§ ACTIVITY
How many lines of the data contain "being"? Reply with the number alone.

── DATA SUPPLIED ──

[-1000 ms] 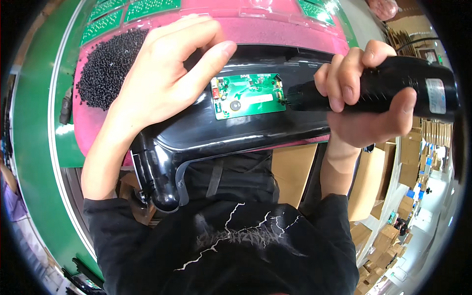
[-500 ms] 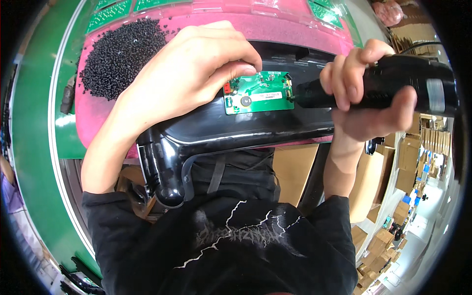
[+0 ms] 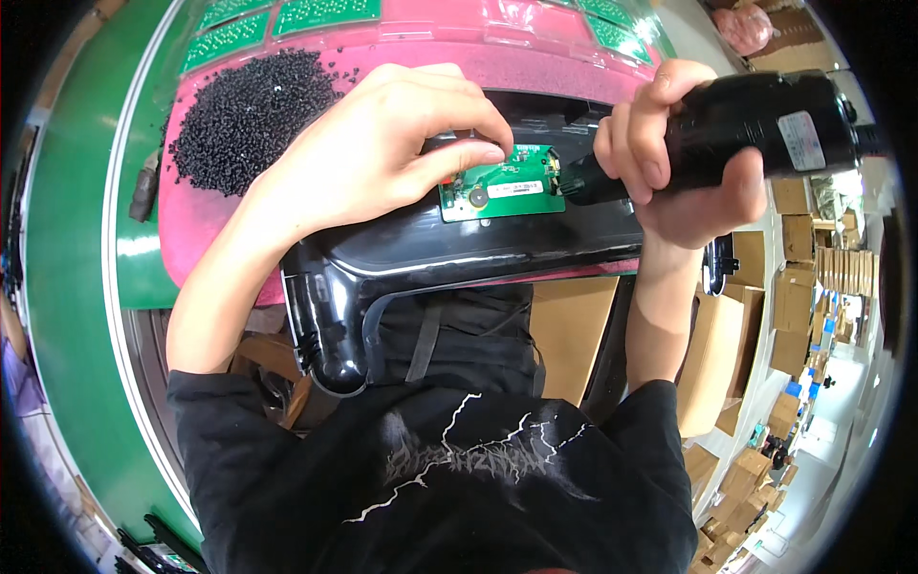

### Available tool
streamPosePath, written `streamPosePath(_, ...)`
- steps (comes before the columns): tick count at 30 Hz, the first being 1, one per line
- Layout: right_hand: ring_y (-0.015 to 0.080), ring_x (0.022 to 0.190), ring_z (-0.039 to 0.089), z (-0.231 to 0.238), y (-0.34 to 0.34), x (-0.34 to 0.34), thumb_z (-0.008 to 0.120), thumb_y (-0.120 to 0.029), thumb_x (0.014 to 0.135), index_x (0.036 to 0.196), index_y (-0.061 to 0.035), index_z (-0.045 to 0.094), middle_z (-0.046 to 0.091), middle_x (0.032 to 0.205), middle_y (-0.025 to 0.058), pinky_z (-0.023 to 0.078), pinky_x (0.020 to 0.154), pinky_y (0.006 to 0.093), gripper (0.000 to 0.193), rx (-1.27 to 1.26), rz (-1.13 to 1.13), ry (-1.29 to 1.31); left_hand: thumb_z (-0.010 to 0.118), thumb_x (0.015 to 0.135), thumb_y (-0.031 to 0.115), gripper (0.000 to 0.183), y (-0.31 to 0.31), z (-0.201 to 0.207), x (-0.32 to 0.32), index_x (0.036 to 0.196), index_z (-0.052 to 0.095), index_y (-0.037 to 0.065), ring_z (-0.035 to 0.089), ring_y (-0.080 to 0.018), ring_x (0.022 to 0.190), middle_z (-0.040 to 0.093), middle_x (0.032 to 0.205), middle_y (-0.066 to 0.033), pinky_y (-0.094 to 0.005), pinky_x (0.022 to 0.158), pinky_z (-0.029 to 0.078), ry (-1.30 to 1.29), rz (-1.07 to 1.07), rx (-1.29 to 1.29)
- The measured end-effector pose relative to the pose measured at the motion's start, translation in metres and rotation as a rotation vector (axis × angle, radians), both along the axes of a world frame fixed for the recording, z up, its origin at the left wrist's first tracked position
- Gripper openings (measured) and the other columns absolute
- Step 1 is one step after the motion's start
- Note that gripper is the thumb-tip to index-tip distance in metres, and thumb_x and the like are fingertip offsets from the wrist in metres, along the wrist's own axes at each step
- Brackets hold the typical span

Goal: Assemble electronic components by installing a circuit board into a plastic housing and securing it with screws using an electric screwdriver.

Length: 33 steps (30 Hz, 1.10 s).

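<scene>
A green circuit board [image 3: 521, 204] lies on a large glossy black plastic housing [image 3: 430, 251]. My left hand [image 3: 392, 143] reaches across the upper left of the board, thumb and index tips pressed together above it. Whatever they pinch, if anything, is hidden. My right hand [image 3: 669, 153] wraps around a black electric screwdriver [image 3: 736, 134], held nearly level with its cord end to the right. The screwdriver's nose is at the board's right edge; whether the bit touches a screw there I cannot tell.
A heap of small black screw-like parts [image 3: 244, 120] lies left on the pink mat [image 3: 182, 234]. Behind stand clear trays with more green boards [image 3: 325, 13]. A dark stick-like piece [image 3: 143, 191] rests on the green table [image 3: 72, 287]. Cardboard boxes [image 3: 798, 249] fill the right.
The screwdriver has come left and its rear end has swung, so a white label faces up. My left fingertips have come slightly lower over the board. The whole view has shifted a little.
</scene>
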State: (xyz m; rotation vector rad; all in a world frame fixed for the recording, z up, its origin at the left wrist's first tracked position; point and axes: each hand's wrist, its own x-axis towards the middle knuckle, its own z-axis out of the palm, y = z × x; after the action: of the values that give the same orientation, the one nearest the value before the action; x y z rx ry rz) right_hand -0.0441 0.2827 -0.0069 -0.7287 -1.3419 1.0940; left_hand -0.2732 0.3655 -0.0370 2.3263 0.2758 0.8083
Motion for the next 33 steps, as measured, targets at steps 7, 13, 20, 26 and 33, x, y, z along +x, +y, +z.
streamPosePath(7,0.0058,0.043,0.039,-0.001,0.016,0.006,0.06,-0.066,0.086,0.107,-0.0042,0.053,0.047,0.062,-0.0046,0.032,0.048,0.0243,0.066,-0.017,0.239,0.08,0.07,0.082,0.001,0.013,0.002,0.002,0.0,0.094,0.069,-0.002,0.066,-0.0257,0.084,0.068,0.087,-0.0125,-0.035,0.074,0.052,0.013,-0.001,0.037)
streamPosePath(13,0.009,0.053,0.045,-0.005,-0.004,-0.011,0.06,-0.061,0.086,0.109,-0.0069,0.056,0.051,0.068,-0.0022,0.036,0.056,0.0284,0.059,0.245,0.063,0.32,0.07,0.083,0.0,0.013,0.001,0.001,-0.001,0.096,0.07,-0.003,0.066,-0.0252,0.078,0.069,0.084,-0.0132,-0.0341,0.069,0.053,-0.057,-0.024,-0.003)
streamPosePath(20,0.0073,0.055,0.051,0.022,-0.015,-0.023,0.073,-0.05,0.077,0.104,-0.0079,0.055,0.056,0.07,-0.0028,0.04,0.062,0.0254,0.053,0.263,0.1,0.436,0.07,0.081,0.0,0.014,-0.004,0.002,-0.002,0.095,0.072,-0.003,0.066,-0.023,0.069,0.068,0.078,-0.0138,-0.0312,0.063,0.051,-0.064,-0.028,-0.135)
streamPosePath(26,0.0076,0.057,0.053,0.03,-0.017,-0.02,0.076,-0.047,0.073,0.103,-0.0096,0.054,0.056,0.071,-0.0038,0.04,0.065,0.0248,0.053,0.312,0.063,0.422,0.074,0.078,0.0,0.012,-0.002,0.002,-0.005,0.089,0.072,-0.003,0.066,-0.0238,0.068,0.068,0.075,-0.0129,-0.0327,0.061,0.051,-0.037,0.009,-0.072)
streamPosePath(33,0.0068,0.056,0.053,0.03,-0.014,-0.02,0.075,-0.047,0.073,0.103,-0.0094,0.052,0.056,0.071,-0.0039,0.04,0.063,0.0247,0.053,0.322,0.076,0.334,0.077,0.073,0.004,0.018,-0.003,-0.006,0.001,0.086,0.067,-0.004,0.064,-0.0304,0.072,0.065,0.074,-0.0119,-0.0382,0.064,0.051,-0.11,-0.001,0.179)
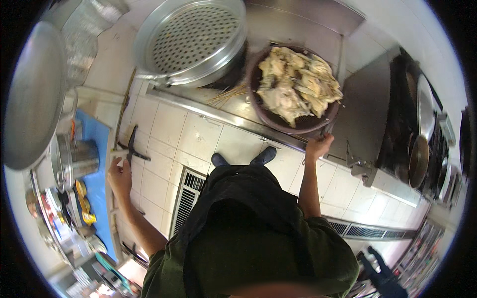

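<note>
Though of unclear grip, right fingers (325, 139) beside brown basket (272, 123), left fingers (113, 167) loosely parted, yellow packet (89, 218) (print illegible).

Plastic basket (271, 123): dull purplish brown. Poultry pieces (298, 84) in it: pale cream, patches of yellow. Steamer pot (211, 67): silver-grey, its tray (194, 37) dotted with rows of dark holes. Thin sticks (228, 95): tan. Desk (293, 25): steel grey. Floor tiles (198, 134): off-white, darker gridlines. Drain grate (186, 201): black-and-pale stripes. Apron (238, 181): black. Shirt (323, 253): dark green. Shoes (263, 155): dark blue.
</note>
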Tool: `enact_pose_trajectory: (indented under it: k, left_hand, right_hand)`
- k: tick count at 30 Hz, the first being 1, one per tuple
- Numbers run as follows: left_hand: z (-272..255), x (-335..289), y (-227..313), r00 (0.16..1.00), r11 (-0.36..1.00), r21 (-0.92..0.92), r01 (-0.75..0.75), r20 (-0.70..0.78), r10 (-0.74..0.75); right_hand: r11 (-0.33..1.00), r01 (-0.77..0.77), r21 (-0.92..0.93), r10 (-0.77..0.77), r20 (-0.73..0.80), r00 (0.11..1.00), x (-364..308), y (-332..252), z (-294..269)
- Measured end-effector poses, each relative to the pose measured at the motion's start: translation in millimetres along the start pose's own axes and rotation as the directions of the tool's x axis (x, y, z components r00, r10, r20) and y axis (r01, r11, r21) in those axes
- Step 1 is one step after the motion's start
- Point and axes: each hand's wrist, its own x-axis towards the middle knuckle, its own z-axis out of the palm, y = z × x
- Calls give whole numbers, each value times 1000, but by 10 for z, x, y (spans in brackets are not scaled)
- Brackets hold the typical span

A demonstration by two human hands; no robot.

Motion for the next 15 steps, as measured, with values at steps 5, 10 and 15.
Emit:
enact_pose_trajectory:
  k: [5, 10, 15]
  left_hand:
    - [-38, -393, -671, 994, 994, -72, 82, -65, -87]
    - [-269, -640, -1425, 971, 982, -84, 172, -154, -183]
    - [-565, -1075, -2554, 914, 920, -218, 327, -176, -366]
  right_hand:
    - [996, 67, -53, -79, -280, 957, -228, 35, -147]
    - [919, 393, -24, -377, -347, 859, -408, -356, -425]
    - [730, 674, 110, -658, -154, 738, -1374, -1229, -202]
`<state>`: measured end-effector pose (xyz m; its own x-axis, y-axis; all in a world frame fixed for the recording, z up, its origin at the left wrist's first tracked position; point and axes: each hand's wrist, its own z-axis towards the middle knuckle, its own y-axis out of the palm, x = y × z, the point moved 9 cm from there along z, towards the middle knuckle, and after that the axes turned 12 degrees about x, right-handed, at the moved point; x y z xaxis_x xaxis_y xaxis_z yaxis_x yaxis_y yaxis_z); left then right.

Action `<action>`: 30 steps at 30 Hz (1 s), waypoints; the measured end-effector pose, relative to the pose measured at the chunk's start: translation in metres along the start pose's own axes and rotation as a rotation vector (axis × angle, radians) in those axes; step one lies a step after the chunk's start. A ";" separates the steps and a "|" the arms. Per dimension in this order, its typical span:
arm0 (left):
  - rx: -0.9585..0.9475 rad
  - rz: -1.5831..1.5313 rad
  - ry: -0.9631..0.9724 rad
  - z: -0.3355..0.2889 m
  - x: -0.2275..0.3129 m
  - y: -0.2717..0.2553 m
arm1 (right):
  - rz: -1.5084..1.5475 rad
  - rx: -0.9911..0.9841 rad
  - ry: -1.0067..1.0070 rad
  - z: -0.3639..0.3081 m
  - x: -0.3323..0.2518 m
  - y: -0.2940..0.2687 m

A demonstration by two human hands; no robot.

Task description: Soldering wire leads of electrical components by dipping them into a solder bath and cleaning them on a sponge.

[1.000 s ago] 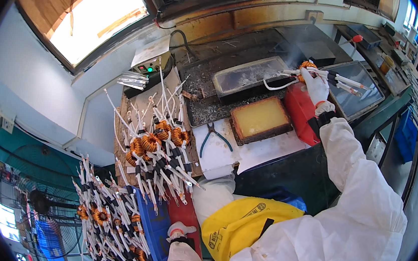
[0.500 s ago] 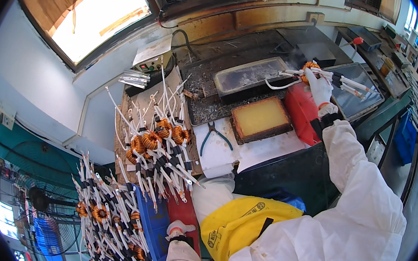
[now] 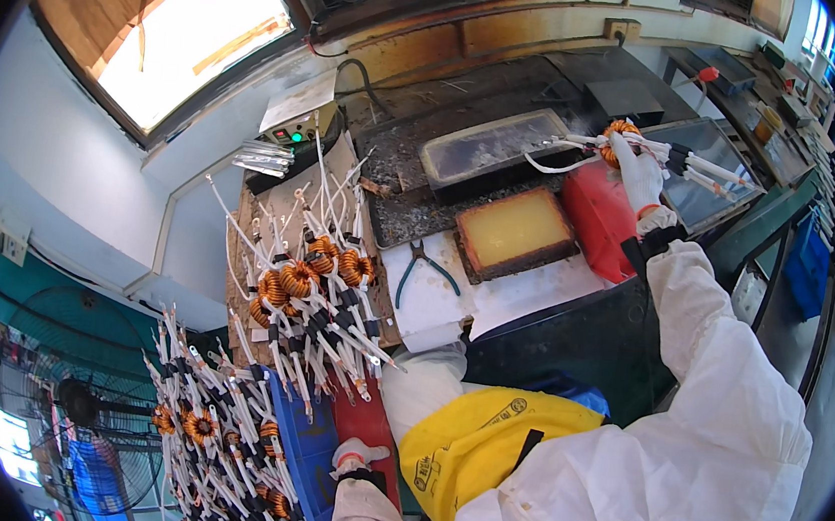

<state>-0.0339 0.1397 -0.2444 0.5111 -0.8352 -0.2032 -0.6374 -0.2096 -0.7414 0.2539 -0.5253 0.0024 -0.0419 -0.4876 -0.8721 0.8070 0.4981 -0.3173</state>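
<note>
A copper-wound ring coil (image 3: 618, 137) with white-sleeved leads is held in my white-gloved right hand (image 3: 638, 181), fingers closed round it. Its sleeved leads with black bands stick out to the right, and other leads reach left over the near rim of a long grey-topped pot (image 3: 498, 153). Below the coil stands a red box (image 3: 597, 223). My gloved left hand (image 3: 359, 454) rests low on a red bin (image 3: 360, 411), thumb stretched out, with nothing visible in it. Several similar coils (image 3: 297, 279) lie heaped on the board above that hand.
A rectangular block or tray with a yellowish surface (image 3: 515, 235) sits in front of the pot. Pliers (image 3: 416, 270) lie on white paper nearby. A control box (image 3: 294, 128) stands at the back left. More coils (image 3: 201, 426) fill the lower left beside a blue bin (image 3: 304, 451).
A green light on the control box now glows brightly. The whole view has shifted slightly. Both hands stay nearly where they were, the coil still in my right hand.
</note>
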 end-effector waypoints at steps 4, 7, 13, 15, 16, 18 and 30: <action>-0.009 -0.061 0.010 0.009 -0.005 0.010 | 0.271 -0.040 0.166 -0.003 0.021 0.005; -0.013 -0.123 -0.009 0.013 -0.012 0.018 | 0.473 -0.094 0.337 -0.015 0.020 0.008; -0.027 -0.236 -0.091 -0.013 -0.010 0.007 | 0.871 -0.078 0.530 -0.038 0.000 -0.003; 0.009 -0.243 -0.054 -0.014 -0.005 0.003 | 0.996 -0.054 0.706 -0.047 -0.005 -0.006; 0.041 -0.251 -0.020 -0.014 -0.001 -0.001 | 0.997 -0.047 0.703 -0.047 -0.005 -0.011; 0.052 -0.256 0.001 -0.016 0.005 -0.003 | 1.155 -0.159 0.788 -0.050 -0.008 -0.010; 0.176 -0.427 0.025 -0.024 -0.010 -0.002 | 1.677 -0.486 1.540 -0.108 -0.054 0.004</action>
<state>-0.0515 0.1361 -0.2250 0.6912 -0.7051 0.1583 -0.2640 -0.4503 -0.8530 0.1958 -0.4192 0.0077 -0.1725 0.9705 0.1687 0.4570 -0.0728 0.8865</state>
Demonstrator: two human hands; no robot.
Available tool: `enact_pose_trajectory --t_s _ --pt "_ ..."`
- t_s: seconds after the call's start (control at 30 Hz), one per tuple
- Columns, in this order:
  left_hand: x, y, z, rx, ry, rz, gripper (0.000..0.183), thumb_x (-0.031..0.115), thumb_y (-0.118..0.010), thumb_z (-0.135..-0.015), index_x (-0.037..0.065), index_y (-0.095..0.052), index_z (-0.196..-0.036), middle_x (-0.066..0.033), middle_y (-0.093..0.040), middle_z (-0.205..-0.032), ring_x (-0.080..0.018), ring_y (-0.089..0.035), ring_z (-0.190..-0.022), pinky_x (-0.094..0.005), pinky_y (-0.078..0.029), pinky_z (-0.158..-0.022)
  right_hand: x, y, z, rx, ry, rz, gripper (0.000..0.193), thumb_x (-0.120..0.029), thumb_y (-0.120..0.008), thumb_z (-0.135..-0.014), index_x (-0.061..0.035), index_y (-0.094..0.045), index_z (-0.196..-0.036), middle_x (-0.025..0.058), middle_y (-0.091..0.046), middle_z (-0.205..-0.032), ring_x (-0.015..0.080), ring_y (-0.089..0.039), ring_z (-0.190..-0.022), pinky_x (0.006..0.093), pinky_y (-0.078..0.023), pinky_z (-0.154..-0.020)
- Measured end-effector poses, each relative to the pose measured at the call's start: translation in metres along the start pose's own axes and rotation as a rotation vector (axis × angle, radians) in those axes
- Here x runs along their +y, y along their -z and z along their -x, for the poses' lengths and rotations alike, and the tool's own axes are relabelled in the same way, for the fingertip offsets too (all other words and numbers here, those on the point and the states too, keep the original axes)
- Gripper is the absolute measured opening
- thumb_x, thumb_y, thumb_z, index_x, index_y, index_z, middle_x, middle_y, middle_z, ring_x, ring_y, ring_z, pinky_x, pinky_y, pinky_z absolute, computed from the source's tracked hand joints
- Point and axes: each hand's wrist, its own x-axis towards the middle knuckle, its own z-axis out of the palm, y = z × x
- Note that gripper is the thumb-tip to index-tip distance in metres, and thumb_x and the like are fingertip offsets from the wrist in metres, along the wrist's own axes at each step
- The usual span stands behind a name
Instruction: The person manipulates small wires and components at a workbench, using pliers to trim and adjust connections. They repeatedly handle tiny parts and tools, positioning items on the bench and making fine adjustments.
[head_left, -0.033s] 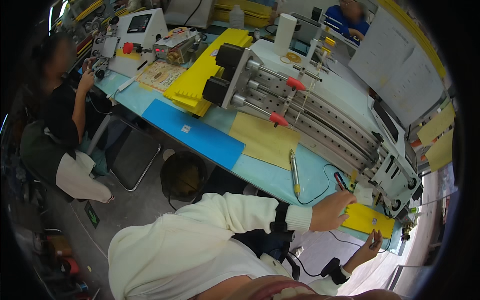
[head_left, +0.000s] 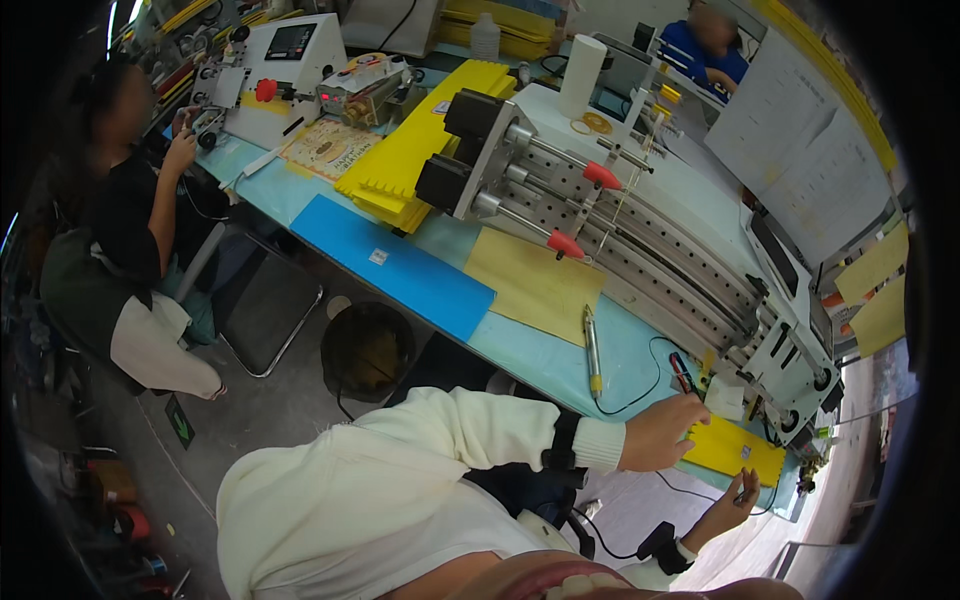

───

§ RESPONSE TO THE TASK
2